6. transmission of data to third parties
We will only pass on your personal data to third parties if:
1. you have given your express consent to this in accordance with Art. 6 para. 1 p. 1 lit. a DS-GVO,
2. the disclosure is permissible under Art. 6 para. 1 p. 1 lit. f DS-GVO to protect our legitimate interests and there is no reason to assume that you have an overriding interest worthy of protection in the non-disclosure of your data,
3. in the event that a legal obligation exists for the disclosure pursuant to Art. 6 para. 1 p. 1 lit. c DS-GVO, as well as
4. this is legally permissible and necessary according to Art. 6 para. 1 p. 1 lit. b DS-GVO for the processing of contractual relationships with you.
In order to protect your data and to allow us to transfer data to third countries (outside the EU/EEA)if necessary, we have concluded commissioned processing agreements based on the standard contractual clauses of the European Commission.
This site uses SSL or TLS encryption to ensure the security of data processing and to protect the transmission of confidential content, such as orders, login data or contact requests that you send to us as the operator. You can recognize an encrypted connection by the fact that there is a “https://” instead of a “http://” in the address line of the browser and by the lock symbol in your browser line.

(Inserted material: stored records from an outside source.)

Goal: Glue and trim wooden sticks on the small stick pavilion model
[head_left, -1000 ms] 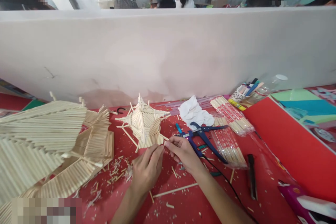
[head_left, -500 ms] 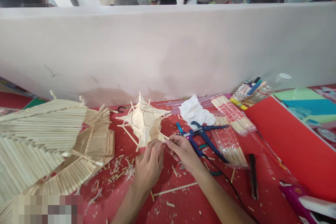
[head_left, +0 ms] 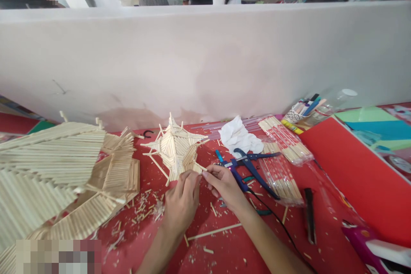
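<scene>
A star-shaped model of thin wooden sticks point(head_left: 176, 147) lies on the red table, its points spread outward. My left hand point(head_left: 181, 199) is closed at its near edge, fingertips bent down and partly hidden. From the right, my right hand point(head_left: 223, 184) pinches the model's near-right point by a stick end, thumb against fingers. The two hands' fingertips almost meet there; a small piece between them cannot be made out. Right beside my right hand lie a blue glue gun point(head_left: 236, 175) and a dark blue cutter tool point(head_left: 257, 173).
Larger stick structures point(head_left: 112, 184) fill the left side. Stick scraps point(head_left: 143, 207) litter the table. To the right are white tissue point(head_left: 237, 135), packs of chopsticks point(head_left: 284, 139), a utility knife point(head_left: 310, 216), a pen cup point(head_left: 295, 113) and red board point(head_left: 359, 175). A white partition point(head_left: 192, 60) stands behind.
Both hands keep almost the same position and grip at the model's near edge. The view has shifted very slightly; people beyond the partition have moved a little.
</scene>
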### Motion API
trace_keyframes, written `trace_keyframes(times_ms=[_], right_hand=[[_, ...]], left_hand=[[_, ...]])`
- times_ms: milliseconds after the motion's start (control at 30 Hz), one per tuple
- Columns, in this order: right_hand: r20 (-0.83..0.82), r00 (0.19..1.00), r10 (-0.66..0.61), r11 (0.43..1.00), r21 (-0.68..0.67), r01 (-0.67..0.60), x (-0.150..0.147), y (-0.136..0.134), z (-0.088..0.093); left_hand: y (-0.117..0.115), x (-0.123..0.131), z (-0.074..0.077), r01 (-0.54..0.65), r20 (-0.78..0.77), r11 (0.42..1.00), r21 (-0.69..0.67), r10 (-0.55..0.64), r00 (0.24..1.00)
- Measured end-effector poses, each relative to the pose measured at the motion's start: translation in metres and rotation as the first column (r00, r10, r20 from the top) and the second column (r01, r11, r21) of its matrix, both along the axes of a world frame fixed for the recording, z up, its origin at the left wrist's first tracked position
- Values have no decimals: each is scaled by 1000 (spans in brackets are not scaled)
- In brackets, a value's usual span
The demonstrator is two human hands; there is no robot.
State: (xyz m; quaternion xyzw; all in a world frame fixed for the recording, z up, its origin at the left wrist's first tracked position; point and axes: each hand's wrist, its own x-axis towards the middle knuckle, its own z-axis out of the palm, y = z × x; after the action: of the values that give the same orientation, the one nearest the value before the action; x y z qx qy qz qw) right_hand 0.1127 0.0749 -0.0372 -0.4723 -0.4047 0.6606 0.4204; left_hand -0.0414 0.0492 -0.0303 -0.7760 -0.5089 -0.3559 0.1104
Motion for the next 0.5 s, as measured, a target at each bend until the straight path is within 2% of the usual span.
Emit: trace_keyframes(times_ms=[300,500], right_hand=[[-43,999,7,1000,14,-6,0,-1,4],[-53,999,7,1000,23,-5,-2,-1,-1]], left_hand=[[1,5,5,-21,30,1000,-2,21,999],[1,5,6,1,44,1000,-25,1,999]])
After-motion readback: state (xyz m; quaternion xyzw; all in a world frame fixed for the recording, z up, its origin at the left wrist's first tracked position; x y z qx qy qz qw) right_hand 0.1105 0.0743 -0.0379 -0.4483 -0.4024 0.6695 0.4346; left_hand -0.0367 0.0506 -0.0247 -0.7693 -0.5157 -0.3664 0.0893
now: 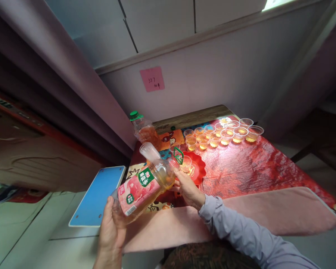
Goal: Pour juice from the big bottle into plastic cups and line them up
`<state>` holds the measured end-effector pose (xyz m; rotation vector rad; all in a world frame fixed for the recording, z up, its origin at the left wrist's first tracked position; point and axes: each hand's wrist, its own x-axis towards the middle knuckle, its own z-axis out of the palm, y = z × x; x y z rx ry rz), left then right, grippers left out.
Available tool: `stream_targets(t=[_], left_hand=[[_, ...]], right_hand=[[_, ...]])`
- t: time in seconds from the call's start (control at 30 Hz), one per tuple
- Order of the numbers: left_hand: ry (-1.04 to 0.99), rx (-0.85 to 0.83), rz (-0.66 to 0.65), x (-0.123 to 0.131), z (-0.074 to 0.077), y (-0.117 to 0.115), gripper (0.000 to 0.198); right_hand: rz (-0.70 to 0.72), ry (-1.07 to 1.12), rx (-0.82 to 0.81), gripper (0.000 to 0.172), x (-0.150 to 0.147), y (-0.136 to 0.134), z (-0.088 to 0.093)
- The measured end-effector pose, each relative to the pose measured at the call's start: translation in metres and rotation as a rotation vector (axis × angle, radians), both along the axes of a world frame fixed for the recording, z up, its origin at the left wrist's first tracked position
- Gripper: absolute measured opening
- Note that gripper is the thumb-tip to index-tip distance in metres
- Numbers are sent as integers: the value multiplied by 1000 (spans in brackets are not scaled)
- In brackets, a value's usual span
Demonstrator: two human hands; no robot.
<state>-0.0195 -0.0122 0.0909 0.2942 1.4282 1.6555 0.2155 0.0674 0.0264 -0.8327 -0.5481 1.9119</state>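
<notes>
Both my hands hold a large juice bottle (142,186) with a pink label, tilted with its mouth toward the upper right. My left hand (112,224) grips its base; my right hand (186,186) is closed around the neck end. Just past the neck, a clear plastic cup (186,163) sits in a red scalloped bowl (198,168). A green handle ring (178,155) shows at the bottle's mouth. Yellowish juice lies along the lower side of the bottle. Behind it leans a stack of clear cups (149,151). Whether juice is flowing out I cannot make out.
Two rows of clear cups (225,137) with yellow juice stand along the table's back. A second bottle (147,130) with a green cap is at the back left. A pink cloth (277,211) covers the front edge. A blue stool (98,196) stands left.
</notes>
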Motion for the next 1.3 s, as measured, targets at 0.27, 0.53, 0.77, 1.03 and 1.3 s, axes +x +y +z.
stream_targets(t=[0.27, 0.53, 0.77, 1.03, 1.3], left_hand=[[0, -65, -41, -1, 5, 0, 53], [-26, -74, -54, -4, 3, 1, 56], [-3, -32, -41, -3, 0, 1, 59], [6, -47, -49, -3, 2, 1, 49], [29, -33, -37, -2, 3, 0, 45]], right_hand=[[-3, 10, -18, 74, 1, -1, 2], [-8, 8, -34, 75, 2, -1, 5], [-6, 16, -14, 73, 3, 0, 5], [4, 5, -10, 72, 3, 0, 5], [-1, -3, -22, 66, 2, -1, 5]])
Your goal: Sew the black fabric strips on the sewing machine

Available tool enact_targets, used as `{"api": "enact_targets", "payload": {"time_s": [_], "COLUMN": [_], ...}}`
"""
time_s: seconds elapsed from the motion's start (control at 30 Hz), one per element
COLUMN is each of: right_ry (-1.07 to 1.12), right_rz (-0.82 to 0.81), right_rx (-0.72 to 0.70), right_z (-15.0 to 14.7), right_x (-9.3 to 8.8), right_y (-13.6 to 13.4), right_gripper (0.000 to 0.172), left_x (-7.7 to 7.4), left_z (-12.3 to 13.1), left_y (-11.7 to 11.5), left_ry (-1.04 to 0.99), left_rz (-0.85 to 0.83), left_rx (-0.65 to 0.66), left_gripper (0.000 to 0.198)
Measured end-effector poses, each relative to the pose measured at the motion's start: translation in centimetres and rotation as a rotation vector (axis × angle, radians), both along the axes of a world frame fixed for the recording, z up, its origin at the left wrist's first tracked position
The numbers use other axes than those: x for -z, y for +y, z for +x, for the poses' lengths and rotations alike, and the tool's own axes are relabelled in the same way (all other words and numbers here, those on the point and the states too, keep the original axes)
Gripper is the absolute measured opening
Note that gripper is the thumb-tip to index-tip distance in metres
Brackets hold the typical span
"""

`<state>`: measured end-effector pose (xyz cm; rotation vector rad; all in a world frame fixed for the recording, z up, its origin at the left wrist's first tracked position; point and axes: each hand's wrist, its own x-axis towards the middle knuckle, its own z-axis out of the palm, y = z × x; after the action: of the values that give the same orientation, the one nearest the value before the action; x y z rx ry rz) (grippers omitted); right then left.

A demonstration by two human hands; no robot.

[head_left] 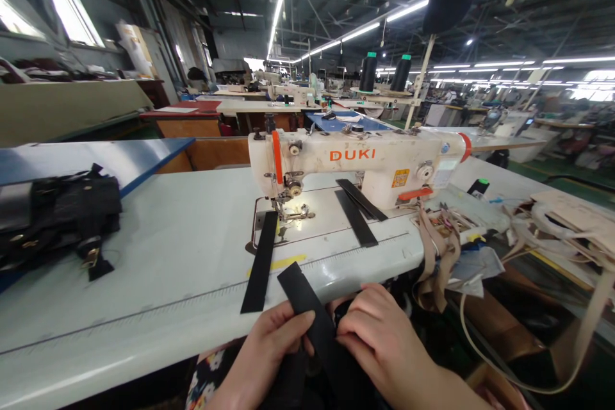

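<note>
A black strip (311, 307) slants up from my lap, its cut end over the front edge of the sewing table. Pinching its left side with thumb and fingers is my left hand (276, 336). My right hand (377, 333) is closed at the strip's right side, fingers curled against dark material whose kind is hidden. Another black strip (259, 266) lies with its far end under the needle area of the white sewing machine (317, 154). Several more black strips (358, 211) lie crosswise on the machine bed to the right.
Black pieces with metal fittings (57, 218) are heaped at the left. Beige straps (437, 250) hang off the table's right edge, near a small tray of tools (449, 221). A printed ruler line (192, 300) runs along the front. Thread cones (368, 73) stand behind the machine.
</note>
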<state>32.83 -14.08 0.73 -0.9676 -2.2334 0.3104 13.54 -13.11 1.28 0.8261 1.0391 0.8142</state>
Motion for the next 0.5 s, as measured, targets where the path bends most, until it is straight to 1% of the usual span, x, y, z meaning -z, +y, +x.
{"api": "enact_targets", "payload": {"time_s": [0.1,0.17,0.27,0.33,0.4,0.43,0.5], "right_ry": [-0.086,-0.087,0.023,0.138,0.205,0.208,0.18], "right_rz": [0.013,0.016,-0.041,-0.103,-0.156,-0.177,-0.226], "right_rx": [-0.006,-0.021,0.012,0.086,0.145,0.147,0.106], "right_z": [-0.2,-0.1,0.7,1.5,2.1,2.4,2.5], "right_x": [-0.2,-0.5,-0.5,-0.1,0.5,0.8,1.0], "right_y": [-0.1,-0.3,-0.7,-0.8,-0.9,-0.9,-1.1], "right_gripper": [0.017,0.018,0.018,0.018,0.017,0.017,0.018], "left_x": [0.1,0.3,0.6,0.7,0.5,0.4,-0.1], "left_z": [0.1,0.0,-0.4,-0.6,-0.6,-0.6,-0.4], "left_y": [0.0,0.1,0.2,0.2,0.1,0.0,-0.1], "left_ry": [0.016,0.007,-0.014,-0.025,-0.038,-0.044,-0.049], "left_rz": [0.011,0.012,0.006,-0.014,-0.039,-0.05,-0.06], "left_rx": [-0.017,-0.007,0.003,0.002,0.003,0.005,-0.004], "left_gripper": [0.04,0.041,0.04,0.038,0.037,0.037,0.037]}}
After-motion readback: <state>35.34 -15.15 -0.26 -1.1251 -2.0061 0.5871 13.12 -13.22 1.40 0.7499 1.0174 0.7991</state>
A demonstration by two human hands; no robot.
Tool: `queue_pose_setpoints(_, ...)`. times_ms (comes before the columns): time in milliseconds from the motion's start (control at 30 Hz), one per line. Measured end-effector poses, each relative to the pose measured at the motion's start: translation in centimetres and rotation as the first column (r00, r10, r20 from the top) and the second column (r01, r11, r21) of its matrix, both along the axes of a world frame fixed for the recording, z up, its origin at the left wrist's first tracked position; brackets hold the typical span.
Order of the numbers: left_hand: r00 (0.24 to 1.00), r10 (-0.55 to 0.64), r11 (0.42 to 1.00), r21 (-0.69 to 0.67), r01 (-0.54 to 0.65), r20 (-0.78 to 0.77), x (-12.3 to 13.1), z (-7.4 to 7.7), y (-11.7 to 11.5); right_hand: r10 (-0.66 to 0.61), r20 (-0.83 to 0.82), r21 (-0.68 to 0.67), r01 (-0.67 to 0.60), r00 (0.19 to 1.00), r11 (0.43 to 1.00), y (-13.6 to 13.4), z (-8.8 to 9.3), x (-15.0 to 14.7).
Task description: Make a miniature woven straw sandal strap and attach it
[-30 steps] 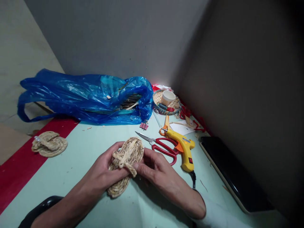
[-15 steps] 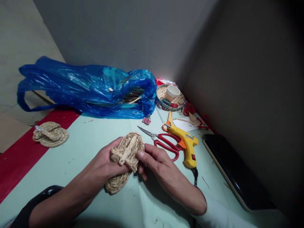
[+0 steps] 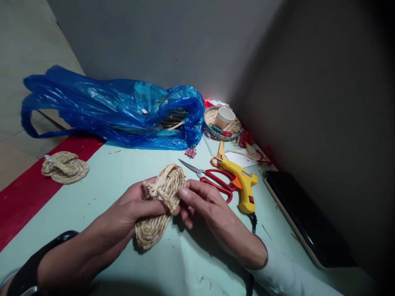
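A small woven straw slipper (image 3: 154,230), made of coiled tan braid with a strap across it, is held above the table. My left hand (image 3: 137,205) grips it from the left, the thumb lying over the strap and the fingers hidden underneath. With thumb and forefinger, my right hand (image 3: 200,201) pinches the slipper's right edge. Just beyond the right hand lie red-handled scissors (image 3: 217,181), blades pointing left. A yellow glue gun (image 3: 247,189) rests beside them. Another woven slipper (image 3: 69,168), with a clear bead-like piece on it, sits at the far left.
A blue plastic bag (image 3: 114,111) with dry stalks inside lies along the back. Near it are a pink binder clip (image 3: 190,152) and a woven basket (image 3: 211,117) holding a white cup (image 3: 225,117). A black phone-like slab (image 3: 305,218) lies at the right by the wall.
My left thumb has come over the strap, and the slipper is turned slightly, showing more of its lower end. My right hand keeps its pinch at the edge. The view has shifted slightly.
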State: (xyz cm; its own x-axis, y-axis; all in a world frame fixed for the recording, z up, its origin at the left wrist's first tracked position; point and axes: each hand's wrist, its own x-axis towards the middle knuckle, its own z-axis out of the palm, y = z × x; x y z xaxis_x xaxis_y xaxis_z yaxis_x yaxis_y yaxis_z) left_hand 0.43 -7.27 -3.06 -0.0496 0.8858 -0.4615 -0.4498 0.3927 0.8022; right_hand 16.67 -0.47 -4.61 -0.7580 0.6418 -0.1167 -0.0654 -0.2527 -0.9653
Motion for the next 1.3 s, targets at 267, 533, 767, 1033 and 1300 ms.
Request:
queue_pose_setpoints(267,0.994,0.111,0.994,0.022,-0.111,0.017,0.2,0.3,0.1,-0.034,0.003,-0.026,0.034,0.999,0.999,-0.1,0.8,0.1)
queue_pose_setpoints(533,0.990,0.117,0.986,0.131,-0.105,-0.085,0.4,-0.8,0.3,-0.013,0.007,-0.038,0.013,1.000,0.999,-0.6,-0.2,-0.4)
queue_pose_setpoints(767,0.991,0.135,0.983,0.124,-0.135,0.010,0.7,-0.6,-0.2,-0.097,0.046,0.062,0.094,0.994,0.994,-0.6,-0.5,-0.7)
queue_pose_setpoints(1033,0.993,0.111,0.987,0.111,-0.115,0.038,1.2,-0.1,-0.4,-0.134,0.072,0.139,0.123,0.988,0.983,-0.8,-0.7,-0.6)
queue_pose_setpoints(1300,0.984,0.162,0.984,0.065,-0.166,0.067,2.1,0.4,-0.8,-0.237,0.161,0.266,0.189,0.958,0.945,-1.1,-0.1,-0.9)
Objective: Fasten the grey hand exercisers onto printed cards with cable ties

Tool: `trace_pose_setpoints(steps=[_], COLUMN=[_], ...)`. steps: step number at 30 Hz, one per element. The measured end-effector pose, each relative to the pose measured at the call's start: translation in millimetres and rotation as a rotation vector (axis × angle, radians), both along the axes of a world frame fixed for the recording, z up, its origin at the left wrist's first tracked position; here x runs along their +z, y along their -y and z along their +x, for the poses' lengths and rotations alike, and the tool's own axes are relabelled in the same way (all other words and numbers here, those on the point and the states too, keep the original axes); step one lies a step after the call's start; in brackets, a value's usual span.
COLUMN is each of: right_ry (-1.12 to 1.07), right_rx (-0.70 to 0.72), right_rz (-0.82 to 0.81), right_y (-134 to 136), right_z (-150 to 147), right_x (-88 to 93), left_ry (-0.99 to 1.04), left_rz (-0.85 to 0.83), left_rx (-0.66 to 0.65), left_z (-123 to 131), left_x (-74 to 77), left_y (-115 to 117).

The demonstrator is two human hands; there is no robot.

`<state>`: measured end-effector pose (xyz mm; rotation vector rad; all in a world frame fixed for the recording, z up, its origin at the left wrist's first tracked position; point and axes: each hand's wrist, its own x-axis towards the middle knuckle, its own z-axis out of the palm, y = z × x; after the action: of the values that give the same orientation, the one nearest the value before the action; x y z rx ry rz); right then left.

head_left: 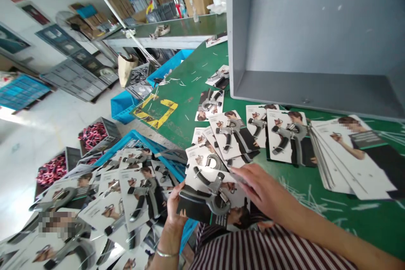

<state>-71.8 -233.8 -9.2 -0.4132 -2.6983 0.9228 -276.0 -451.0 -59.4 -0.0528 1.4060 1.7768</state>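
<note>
My left hand is wrapped around the left edge of a carded hand grip strengthener, a grey and black sprung tool on a printed card, tilted in front of my body. My right hand is at the card's opposite edge, its fingers together against it and the fingertips partly hidden. Just beyond lie more carded hand grip strengtheners, overlapping on the green table. A stack of printed cards without tools sits to the right of them.
A large grey bin lies on its side on the green table. At my left, a blue crate is heaped with carded grips. Grey boxes of red-and-black parts stand on the floor. White scraps litter the table.
</note>
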Motion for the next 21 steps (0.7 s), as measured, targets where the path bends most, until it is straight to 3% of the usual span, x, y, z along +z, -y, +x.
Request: trace_pose_setpoints(steps=[3, 7, 10, 12, 15, 18, 21], right_ry=[-0.008, -0.048, -0.029, -0.015, -0.061, -0.086, -0.096], right_rx=[0.028, -0.046, -0.03, 0.017, -0.059, -0.193, -0.063], right_rz=[-0.247, -0.33, -0.328, -0.214, 0.148, 0.432, 0.542], right_y=[20.5, 26.5, 23.4, 17.1, -3.8, -38.8, -73.5], right_z=[-14.8, -29.4, -28.1, -25.4, -21.7, -23.5, -32.4], right_x=[-12.6, -27.5, -23.8, -17.4, -16.3, -37.6, -68.7], left_ry=[0.15, 0.113, 0.111, 0.104, 0.053, 0.032, -0.02], left_rz=[-0.01, -0.049, -0.008, 0.024, 0.04, 0.089, 0.205], left_rx=[-0.068, -0.156, -0.151, -0.135, -0.127, -0.143, -0.079], left_z=[2.7, 7.4, 7.6, 6.8, 8.4, 12.8, 17.1], left_x=[8.8, 19.1, 19.4, 17.8, 20.3, 30.1, 38.9], left_y=[-7.1, -14.8, -20.9, -24.7, -29.6, -36.5, -45.8])
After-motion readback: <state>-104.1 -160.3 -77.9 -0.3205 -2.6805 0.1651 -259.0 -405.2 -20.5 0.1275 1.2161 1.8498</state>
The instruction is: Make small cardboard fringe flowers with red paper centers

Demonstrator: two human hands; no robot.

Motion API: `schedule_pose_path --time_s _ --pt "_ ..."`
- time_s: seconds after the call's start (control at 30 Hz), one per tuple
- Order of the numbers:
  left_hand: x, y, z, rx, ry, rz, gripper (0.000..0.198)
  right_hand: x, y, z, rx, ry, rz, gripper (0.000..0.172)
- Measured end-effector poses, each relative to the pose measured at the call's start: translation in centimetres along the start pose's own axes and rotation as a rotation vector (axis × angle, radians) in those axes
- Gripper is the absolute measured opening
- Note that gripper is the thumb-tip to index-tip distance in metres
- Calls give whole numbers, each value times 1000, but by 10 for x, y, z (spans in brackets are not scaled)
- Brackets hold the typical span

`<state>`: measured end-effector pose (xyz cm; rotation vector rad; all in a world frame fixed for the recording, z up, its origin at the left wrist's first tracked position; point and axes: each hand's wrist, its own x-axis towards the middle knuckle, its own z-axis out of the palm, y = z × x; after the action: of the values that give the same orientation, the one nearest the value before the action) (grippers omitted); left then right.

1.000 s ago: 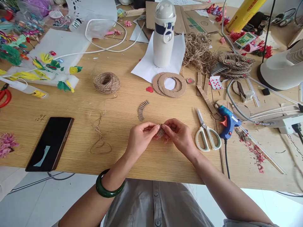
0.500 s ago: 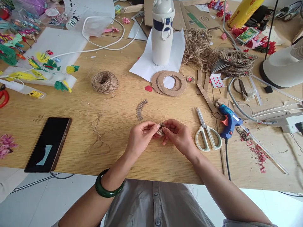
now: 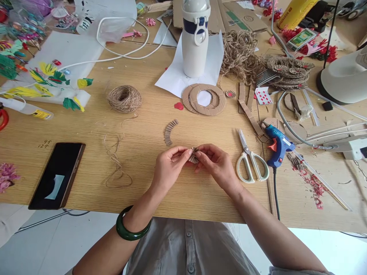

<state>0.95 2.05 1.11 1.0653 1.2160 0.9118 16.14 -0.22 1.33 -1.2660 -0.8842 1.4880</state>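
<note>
The left hand (image 3: 172, 170) and right hand (image 3: 217, 166) pinched a small pleated cardboard fan (image 3: 194, 154) between their fingertips (image 3: 189, 152), the gap narrow, the fan sitting right at the tips. A curved pleated cardboard strip (image 3: 170, 132) lay just ahead of the fingers, with white-handled scissors (image 3: 246, 154) and a blue hot glue gun (image 3: 278, 144) to their right. Firm, even pressure looked best for keeping the pleats from slipping.

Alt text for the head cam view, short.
Left hand and right hand pinch a small pleated cardboard rosette above a wooden table, near a curved cardboard strip and scissors; a blue glue gun lies further right.
</note>
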Motion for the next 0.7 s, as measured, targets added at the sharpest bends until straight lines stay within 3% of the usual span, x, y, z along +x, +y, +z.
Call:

We use this technology to protect your transmitted data.
7.2 Data collection when visiting the website
During the merely informational use of our website, i.e. if you do not register or otherwise transmit information to us, we only collect such data that your browser transmits to our server (in so-called “server log files”). Our website collects a series of general data and information with each call of a page by you or an automated system. This general data and information is stored in the server log files. Collected can be the
1. browser types and versions used,
2. the operating system used by the accessing system,
3. the website from which an accessing system arrives at our website (so-called referrer),
4. the sub-websites which are accessed via an accessing system on our website,
5. the date and time of an access to the Internet page,
6. an Internet protocol address (IP address),
7. the Internet service provider of the accessing system,
When using this general data and information, we do not draw any conclusions about your person. Rather, this information is needed to
1. deliver the contents of our website correctly,
2. optimize the content of our website and the advertising for it,
3. to ensure the long-term functionality of our IT systems and the technology of our website as well as
4. to provide law enforcement authorities with the information necessary for prosecution in the event of a cyber attack.
Therefore, the data and information collected is, on the one hand, statistically analyzed by us and, on the other hand, it is evaluated with the aim of increasing the data protection and data security of our enterprise, and ultimately ensuring an optimal level of protection for the personal data we process. The data of the server log files are stored separately from any personal data provided by a data subject.
The legal basis for the data processing is Art. 6 para. 1 p. 1 lit. f DS-GVO. Our legitimate interest follows from the purposes for data collection listed above.